Habría que pensar cómo establecer esa sanción, pero podría ser algo así como los aranceles que se imponen hoy en día en materia de comercio. Aunque este tipo de acciones sancionadoras no son las más populares, muchos gobiernos consideran que son más efectivas que la estrategia de “señalar y avergonzar”, algo que claramente no funciona con gobiernos que no se sienten amenazados por la presión internacional.

La próxima parada será la COP31, que se celebrará en Turquía en 2026. La sensación general es que algo tiene que cambiar, aunque esa sensación la tenemos cada año que acaba una COP desde hace ya bastantes.

Cada vez más voces en el ámbito de la política climática dicen que el sistema actual de las cumbres ya no funciona como debería.
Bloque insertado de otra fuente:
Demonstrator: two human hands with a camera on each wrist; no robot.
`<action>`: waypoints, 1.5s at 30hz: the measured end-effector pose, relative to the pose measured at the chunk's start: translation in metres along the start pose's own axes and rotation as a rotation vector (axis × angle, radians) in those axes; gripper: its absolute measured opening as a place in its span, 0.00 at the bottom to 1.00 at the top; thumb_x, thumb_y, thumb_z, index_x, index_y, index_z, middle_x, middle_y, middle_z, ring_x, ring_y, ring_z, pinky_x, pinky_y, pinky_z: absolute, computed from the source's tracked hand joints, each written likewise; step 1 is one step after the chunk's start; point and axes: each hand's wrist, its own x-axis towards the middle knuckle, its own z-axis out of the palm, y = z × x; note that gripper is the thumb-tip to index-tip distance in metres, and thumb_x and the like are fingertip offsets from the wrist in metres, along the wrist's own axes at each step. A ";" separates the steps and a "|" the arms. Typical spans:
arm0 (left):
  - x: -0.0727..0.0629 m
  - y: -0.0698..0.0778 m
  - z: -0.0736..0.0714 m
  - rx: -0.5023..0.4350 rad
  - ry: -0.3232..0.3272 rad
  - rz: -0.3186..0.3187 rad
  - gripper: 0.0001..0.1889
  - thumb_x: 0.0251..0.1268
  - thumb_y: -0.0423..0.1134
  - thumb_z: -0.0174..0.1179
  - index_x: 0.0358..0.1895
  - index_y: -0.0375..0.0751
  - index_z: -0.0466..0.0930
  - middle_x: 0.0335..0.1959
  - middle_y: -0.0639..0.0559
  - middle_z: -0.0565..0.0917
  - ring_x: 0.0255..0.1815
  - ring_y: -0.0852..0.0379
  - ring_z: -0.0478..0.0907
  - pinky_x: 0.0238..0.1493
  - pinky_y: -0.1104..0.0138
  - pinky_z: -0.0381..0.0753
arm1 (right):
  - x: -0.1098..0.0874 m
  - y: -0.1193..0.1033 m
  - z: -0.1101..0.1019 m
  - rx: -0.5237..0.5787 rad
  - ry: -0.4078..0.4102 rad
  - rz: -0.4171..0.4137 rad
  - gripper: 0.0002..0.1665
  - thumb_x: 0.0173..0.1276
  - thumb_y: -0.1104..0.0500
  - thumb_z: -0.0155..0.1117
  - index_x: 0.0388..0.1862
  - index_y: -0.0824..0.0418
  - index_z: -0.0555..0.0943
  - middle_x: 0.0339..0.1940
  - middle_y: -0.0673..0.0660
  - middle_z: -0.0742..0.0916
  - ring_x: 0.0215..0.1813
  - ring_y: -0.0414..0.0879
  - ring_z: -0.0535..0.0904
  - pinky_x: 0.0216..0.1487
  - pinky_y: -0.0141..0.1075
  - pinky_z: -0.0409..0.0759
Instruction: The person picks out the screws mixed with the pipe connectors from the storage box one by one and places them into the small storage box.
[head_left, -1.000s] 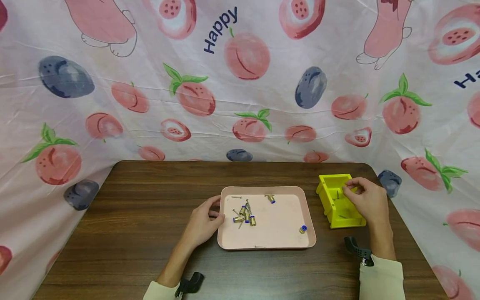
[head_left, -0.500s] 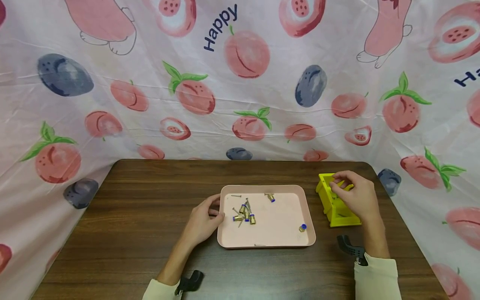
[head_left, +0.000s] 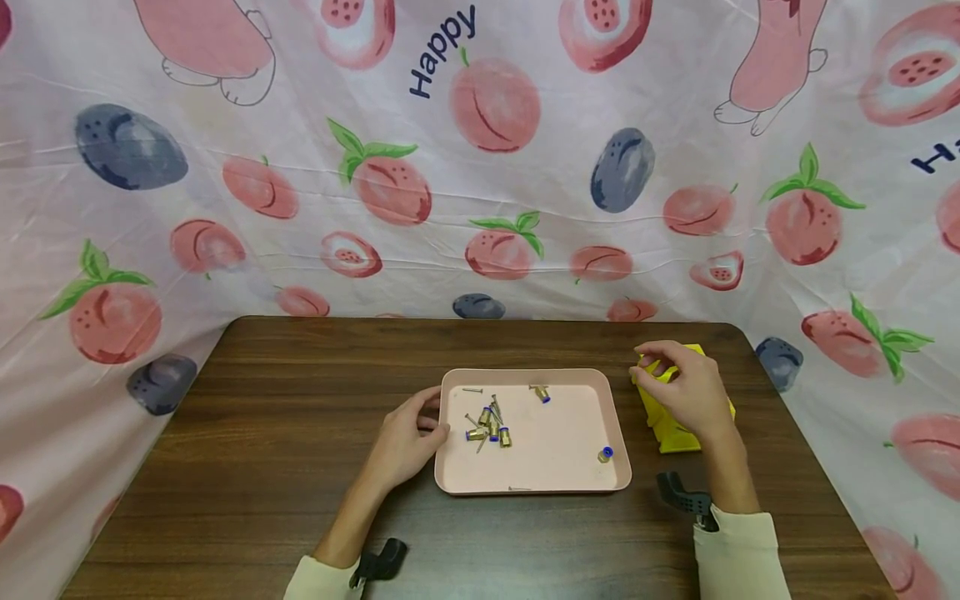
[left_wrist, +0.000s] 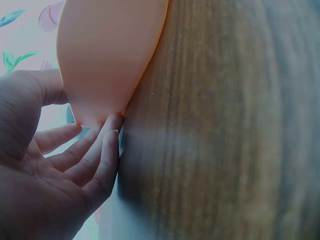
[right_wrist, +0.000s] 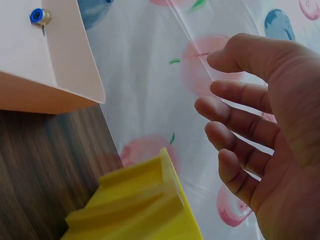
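My left hand (head_left: 405, 443) holds the left end of a shallow pink tray (head_left: 558, 446), thumb at the rim and fingertips against the outer wall (left_wrist: 107, 75). Brass push-in fittings (head_left: 505, 437) with blue collars and several screws (head_left: 497, 411) lie clustered in the tray's left half. One fitting (head_left: 542, 394) is near the back rim, another (head_left: 605, 455) near the right end. My right hand (head_left: 688, 392) hovers over the left side of a yellow bin (head_left: 651, 407), hiding most of its inside. Its fingers are relaxed and apart, with nothing between them in the right wrist view.
A dark wood-grain table (head_left: 300, 383) carries both containers. The yellow bin stands to the right of the tray, a small gap between them. A fruit-printed cloth (head_left: 562, 167) hangs behind and at the sides. Black camera mounts (head_left: 384, 560) sit at both wrists.
My right hand has moved left across the yellow bin, from its right side to its left edge. The left hand, the tray and its contents stay as they were.
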 end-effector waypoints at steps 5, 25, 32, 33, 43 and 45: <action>0.001 0.000 0.000 0.004 -0.005 -0.013 0.31 0.67 0.31 0.70 0.74 0.32 0.79 0.59 0.40 0.87 0.46 0.53 0.89 0.46 0.61 0.88 | 0.001 -0.004 0.007 0.021 -0.050 -0.006 0.17 0.69 0.60 0.79 0.54 0.65 0.89 0.42 0.59 0.91 0.39 0.53 0.84 0.42 0.32 0.81; 0.000 0.001 0.000 0.005 -0.006 -0.009 0.31 0.67 0.30 0.70 0.74 0.32 0.79 0.59 0.40 0.88 0.46 0.52 0.89 0.46 0.60 0.88 | 0.004 -0.016 0.038 0.092 -0.233 -0.078 0.28 0.68 0.58 0.80 0.65 0.64 0.85 0.54 0.63 0.90 0.45 0.57 0.85 0.45 0.42 0.88; 0.000 0.000 -0.001 0.009 -0.002 -0.008 0.31 0.66 0.31 0.70 0.74 0.32 0.79 0.59 0.40 0.88 0.46 0.52 0.89 0.46 0.59 0.88 | 0.004 -0.020 0.050 0.134 -0.345 -0.057 0.42 0.68 0.51 0.80 0.79 0.58 0.77 0.68 0.62 0.86 0.53 0.61 0.82 0.54 0.53 0.85; 0.000 0.000 -0.001 0.010 0.003 0.002 0.31 0.66 0.32 0.70 0.73 0.32 0.79 0.59 0.40 0.88 0.46 0.52 0.89 0.46 0.58 0.88 | 0.004 -0.021 0.052 0.139 -0.355 -0.054 0.43 0.68 0.50 0.80 0.80 0.57 0.76 0.69 0.62 0.85 0.54 0.61 0.82 0.55 0.54 0.85; 0.000 -0.002 -0.001 -0.005 0.005 0.013 0.31 0.66 0.31 0.70 0.73 0.31 0.79 0.58 0.39 0.88 0.45 0.51 0.90 0.46 0.58 0.89 | 0.003 -0.029 0.062 0.148 -0.411 -0.056 0.50 0.67 0.47 0.82 0.83 0.58 0.72 0.70 0.61 0.84 0.59 0.61 0.82 0.57 0.55 0.83; 0.001 -0.001 0.000 -0.002 -0.004 -0.008 0.31 0.67 0.30 0.70 0.74 0.32 0.79 0.59 0.40 0.88 0.46 0.52 0.90 0.47 0.60 0.89 | 0.003 -0.030 0.063 0.153 -0.419 -0.055 0.50 0.67 0.47 0.82 0.84 0.57 0.71 0.70 0.61 0.84 0.59 0.61 0.82 0.57 0.53 0.83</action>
De hecho, casi sería más sostenible evitar el desplazamiento y congregación de más de 100.000 personas de todos los ámbitos, como se ha visto en la COP de Brasil, que celebrar la propia COP. Eso, a pesar de que la organización dice haber compensado buena parte de la huella de carbono, pero quizá sería mejor compensarla para otras actividades que sean más eficaces.

Está claro que el planeta no puede permitirse otra cumbre que se quede a medias tintas como ocurre año tras año. Nos acercamos a 2030 y estamos lejos de cumplir bastantes objetivos planteados en París hace ya una década. Lo que sí sabemos es que el planeta se sigue calentando, degradando y convirtiéndose en un lugar cada vez más extremo en lo meteorológico.

El margen de maniobra es cada vez menor, de ahí que la palabra “adaptación” siga ganando enteros año tras año frente a la de “mitigación”.